Средний класс это, прежде всего, класс граждан, не обремененных ни чрезмерным трудом, ни праздностью: это — граждане, которые имеют и занятия и досуг. Это класс граждан, имеющих состояние, но не чересчур большое. Бедность создает рабство, а рабство обращается в раболепство или в мятеж. Богатство создает обособление, — считал Гизо, — оно делает человека настолько могущественным, что он перестает нуждаться в других и не обращает на них внимания, если гордость не побуждает его порабощать или унижать их. Богатство ставит человека вне нации, так как он мало нуждается в ней и мало заботится о ней. Члены средних классов должны руководить обществом, создавая мнение. Мнение — это то, что все говорят, что повторяют везде в виде уступки общей мысли, из какого-то уважения к ней. Во все эпохи истории мнение оказывает незримое влияние на поступки людей, влияние все более возрастающее, по мере того как у людей является больше средств прислушиваться друг к другу. Но мнение не всегда выражает общую волю. Напротив, часто общая воля смиряется мнением. Мнение представляет собою то, в чем люди решаются и могут признаваться друг другу. Мы не говорим о том, что есть в нас дурного. Мнение не выражает нездоровых и гнусных сторон народной воли. Оно выражает только идеи, и идеи относительно порядочные. Почему именно средний класс создает мнение? Потому что низший класс умеет только чувствовать, а говорить не умеет. Высший класс может только мыслить; его недостаток — неспособность чувствовать вместе с народом, отсутствие связи с ним, невозможность знать ясно, отчего народ страдает, чего он требует, чему противится. Вот почему мнение создает исключительно средний класс. «Мнение — царь мира», как сказал Паскаль; оно правит миром, лишь только появляется, какова бы ни была форма правления.

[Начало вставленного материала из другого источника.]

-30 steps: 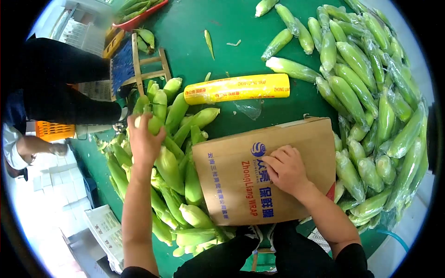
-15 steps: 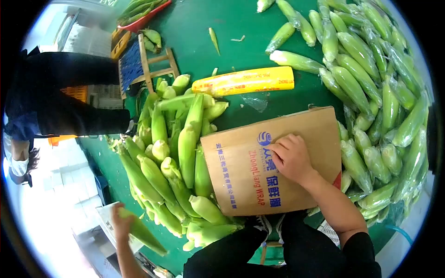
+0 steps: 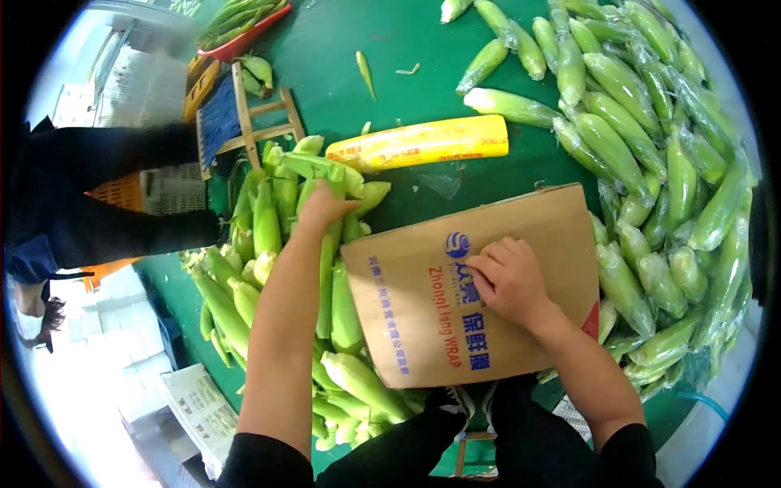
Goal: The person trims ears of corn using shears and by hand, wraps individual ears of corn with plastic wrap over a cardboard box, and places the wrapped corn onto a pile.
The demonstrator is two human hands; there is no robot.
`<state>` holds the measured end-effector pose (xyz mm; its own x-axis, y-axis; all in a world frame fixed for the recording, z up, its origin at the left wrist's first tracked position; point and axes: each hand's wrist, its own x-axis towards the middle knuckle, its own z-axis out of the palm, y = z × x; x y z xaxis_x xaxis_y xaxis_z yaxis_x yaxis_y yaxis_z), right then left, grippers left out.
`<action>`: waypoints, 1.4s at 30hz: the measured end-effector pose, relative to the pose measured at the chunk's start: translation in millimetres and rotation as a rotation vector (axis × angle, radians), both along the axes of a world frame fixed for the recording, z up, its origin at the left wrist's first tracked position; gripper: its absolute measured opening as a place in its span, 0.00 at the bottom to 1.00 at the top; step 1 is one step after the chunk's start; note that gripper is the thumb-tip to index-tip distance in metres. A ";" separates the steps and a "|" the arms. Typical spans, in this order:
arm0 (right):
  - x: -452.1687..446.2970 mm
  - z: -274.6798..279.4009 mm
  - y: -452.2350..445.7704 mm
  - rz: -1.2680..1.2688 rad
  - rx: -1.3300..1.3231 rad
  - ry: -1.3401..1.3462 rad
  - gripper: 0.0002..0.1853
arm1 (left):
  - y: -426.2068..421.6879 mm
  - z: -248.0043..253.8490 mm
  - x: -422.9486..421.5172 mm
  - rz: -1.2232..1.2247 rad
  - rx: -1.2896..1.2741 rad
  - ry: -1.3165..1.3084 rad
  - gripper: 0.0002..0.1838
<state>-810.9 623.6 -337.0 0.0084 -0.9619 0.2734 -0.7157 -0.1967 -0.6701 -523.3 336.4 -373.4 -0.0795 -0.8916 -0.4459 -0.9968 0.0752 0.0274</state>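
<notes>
My left hand [image 3: 324, 207] reaches onto the pile of green-husked corn [image 3: 252, 297] and closes around an upright ear of corn [image 3: 329, 281] near its upper end, thumb stretched to the right. Part of its fingers is hidden behind the hand. My right hand [image 3: 511, 281] rests on the printed cardboard box [image 3: 415, 317] with its fingers curled in, and I see nothing in them. The box lies tilted over my lap. Just beyond it lies a yellow roll of plastic wrap [image 3: 419, 145].
Many film-wrapped ears of corn [image 3: 618, 154] cover the right side of the green floor [image 3: 325, 57]. At upper left are a wooden stool [image 3: 272, 118] and a red basin [image 3: 248, 37] of corn. Another person's dark-trousered legs [image 3: 122, 163] stand at left.
My left hand has swung from the lower left, where it held an ear of corn, up and right onto the pile. That ear is out of the hand. My right hand stays on the box.
</notes>
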 end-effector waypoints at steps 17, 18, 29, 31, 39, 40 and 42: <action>6.2 10.1 -9.3 0.021 -0.034 0.032 0.08 | 283.7 263.3 151.9 -0.733 0.219 -0.315 0.21; 5.5 7.8 -8.8 0.014 -0.027 0.031 0.08 | 273.1 267.0 147.6 -0.830 0.237 -0.319 0.24; 0.6 -0.7 -6.2 -0.022 -0.003 0.020 0.07 | -24.3 7.5 -50.6 -0.678 -0.127 -0.319 0.52; -0.3 -0.2 -3.1 -0.014 -0.011 -0.018 0.07 | -33.8 15.4 -58.9 -0.604 0.008 -0.421 0.60; -4.3 -4.1 -2.7 -0.024 -0.045 -0.047 0.07 | -14.3 65.3 16.1 -0.834 -0.061 -0.396 0.46; -2.6 -5.6 1.1 -0.027 -0.041 -0.062 0.07 | -5.2 81.3 13.3 -0.773 0.013 -0.309 0.45; -2.2 -8.0 4.9 -0.019 -0.037 -0.116 0.07 | 31.0 131.0 9.5 -0.860 -0.013 -0.234 0.43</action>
<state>-813.2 628.5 -345.0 -0.0432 -0.9507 0.3072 -0.6378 -0.2104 -0.7409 -513.8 367.5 -242.4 -0.6316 -0.5705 -0.5249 -0.5757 0.7986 -0.1753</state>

«Середина», найденная Гизо в истории, была «найдена» им и в политике. Его политика представляет управление государством среднему классу. Он должен править, во-первых, при помощи мнения, им же создаваемого, а затем — через прямое участие в ведении общественных дел. Управление при помощи мнения и представительное управление — вот двойная форма идеального, по мнению Гизо, строя.
Дзержинский, составляя конспект, посвященный теоретику «середины», тщательно исследовал философскую подоплеку Гизо, нравственную первооснову выразителя мелкобуржуазной стихии.